Sigmar Gabriel sagt, sein neuer Job bei einem Zughersteller sei im Einklang mit den gesetzlichen Vorschriften. Stimmt das?

Darf Sigmar Gabriel einfach so in der Wirtschaft anfangen? Ja, er darf – wenn er etwas Geduld hat. Denn der Seitenwechsel von BundesministerInnen und parlamentarischen StaatssekretärInnen ist in einem Gesetz geregelt, das unter anderem eine Karenzzeit vorsieht. Die Änderung des sogenannten Bundesministergesetzes hat die vorherige Große Koalition 2015 beschlossen. Damals war der SPD-Politiker Bundesminister für Wirtschaft und Energie.

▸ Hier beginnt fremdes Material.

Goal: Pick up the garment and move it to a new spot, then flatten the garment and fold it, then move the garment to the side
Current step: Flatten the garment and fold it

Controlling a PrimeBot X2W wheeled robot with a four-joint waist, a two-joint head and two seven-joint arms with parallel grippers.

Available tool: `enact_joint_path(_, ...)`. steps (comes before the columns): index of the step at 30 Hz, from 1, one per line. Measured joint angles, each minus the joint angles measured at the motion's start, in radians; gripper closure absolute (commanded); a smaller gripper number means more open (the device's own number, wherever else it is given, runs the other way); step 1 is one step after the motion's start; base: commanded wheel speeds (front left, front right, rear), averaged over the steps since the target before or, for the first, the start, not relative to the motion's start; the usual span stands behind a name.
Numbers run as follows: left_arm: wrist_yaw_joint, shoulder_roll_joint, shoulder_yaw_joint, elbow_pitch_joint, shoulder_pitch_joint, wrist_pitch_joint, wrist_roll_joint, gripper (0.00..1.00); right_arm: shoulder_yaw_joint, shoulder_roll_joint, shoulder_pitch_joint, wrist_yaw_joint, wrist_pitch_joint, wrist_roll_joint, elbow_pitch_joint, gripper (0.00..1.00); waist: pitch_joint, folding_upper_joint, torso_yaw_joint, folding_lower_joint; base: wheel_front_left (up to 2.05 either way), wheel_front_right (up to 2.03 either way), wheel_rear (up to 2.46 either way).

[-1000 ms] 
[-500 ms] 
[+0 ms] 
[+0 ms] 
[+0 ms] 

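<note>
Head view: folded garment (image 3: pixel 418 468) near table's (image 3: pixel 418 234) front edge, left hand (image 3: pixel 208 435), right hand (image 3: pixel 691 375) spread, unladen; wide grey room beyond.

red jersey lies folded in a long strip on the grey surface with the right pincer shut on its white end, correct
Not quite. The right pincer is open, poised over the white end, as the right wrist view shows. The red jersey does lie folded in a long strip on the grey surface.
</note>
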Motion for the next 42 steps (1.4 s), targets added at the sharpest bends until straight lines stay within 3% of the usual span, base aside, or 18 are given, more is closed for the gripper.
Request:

Wenn Minister oder Staatssekretäre einen Job in der Wirtschaft annehmen wollen, direkt aus dem Amt oder innerhalb von 18 Monaten nach ihrem Ausscheiden aus der Regierung, müssen sie dies der Bundesregierung mitteilen. Die Regierung kann den Job für bis zu 18 Monate nach Ausscheiden aus dem Amt untersagen. Sie kann das laut Gesetz tun, „soweit zu besorgen ist, dass durch die Beschäftigung öffentliche Interessen beeinträchtigt werden“.

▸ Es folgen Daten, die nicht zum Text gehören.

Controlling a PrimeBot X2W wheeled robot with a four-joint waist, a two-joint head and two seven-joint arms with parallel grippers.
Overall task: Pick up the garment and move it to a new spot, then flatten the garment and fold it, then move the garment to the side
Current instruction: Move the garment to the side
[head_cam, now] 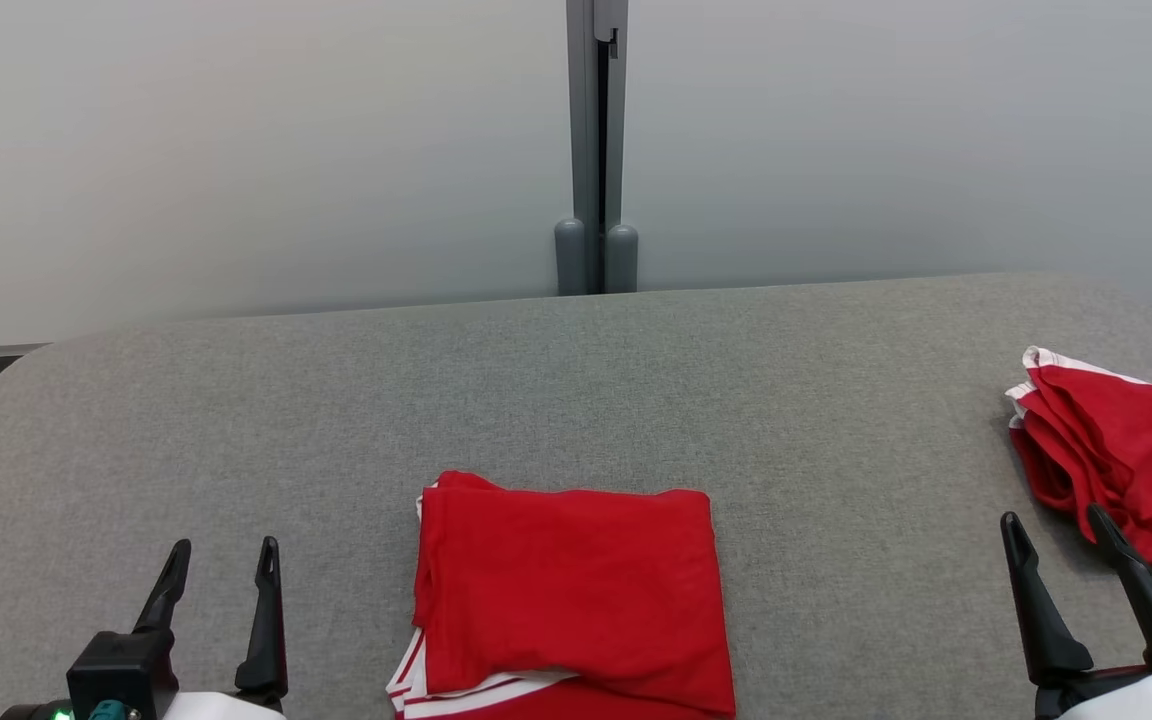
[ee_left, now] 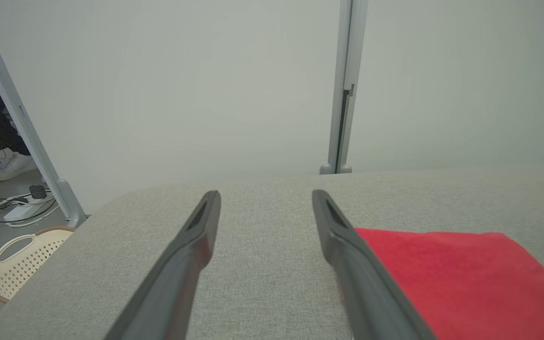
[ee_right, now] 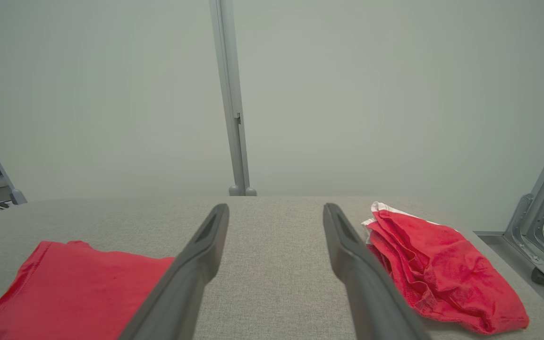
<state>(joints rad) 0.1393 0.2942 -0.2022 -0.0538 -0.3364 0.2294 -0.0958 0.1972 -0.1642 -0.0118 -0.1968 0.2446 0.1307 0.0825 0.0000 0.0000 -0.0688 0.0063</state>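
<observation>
**Clerk:** Item one, the task's thing?

**Checker:** Folded red garment point(head_cam: 571, 590), white trim showing at its near left corner. It lies flat on the grey table point(head_cam: 336, 400), straight in front of the grey post point(head_cam: 596, 150) and on the side nearest the robot. It looks squared off, so I judge the folding done and the move aside not yet made.

**Clerk:** Item two?

**Checker:** A second red garment point(head_cam: 1116, 460), loosely heaped. It is right of the post at the table's edge, well apart from item one. That is probably the set-aside spot, which would explain the bare cloth between them.

**Clerk:** Item three, left gripper point(head_cam: 224, 547)?

**Checker:** Left of the post and on the near side, beside the folded garment without touching it. The fingers are spread with nothing between them, pointing toward the post's wall.

**Clerk:** Item four, right gripper point(head_cam: 1052, 516)?

**Checker:** Right of the post and on the near side, close to the heaped garment. The fingers are parted and hold nothing. The forearm sits low and the tips lean slightly left.

**Clerk:** Reason for the pose?

**Checker:** Both arms flank the folded piece and are drawn back. I read it as a rest stance before a two-sided pickup.
</observation>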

Als besonders heikel definiert das Gesetz zwei Fälle: Das Exregierungsmitglied will in Bereichen arbeiten, für die es als Politiker zuständig war – oder das Vertrauen der Allgemeinheit in die Regierung könne beeinträchtigt werden. Die Regierung entscheidet, nachdem ein dreiköpfiges Karenzzeitgremium beraten und eine Empfehlung abgegeben hat. Gabriel hat das Gremium nach eigener Aussage bereits über das Vorhaben der Siemens AG informiert – und die Genehmigung seiner Beschäftigung beantragt.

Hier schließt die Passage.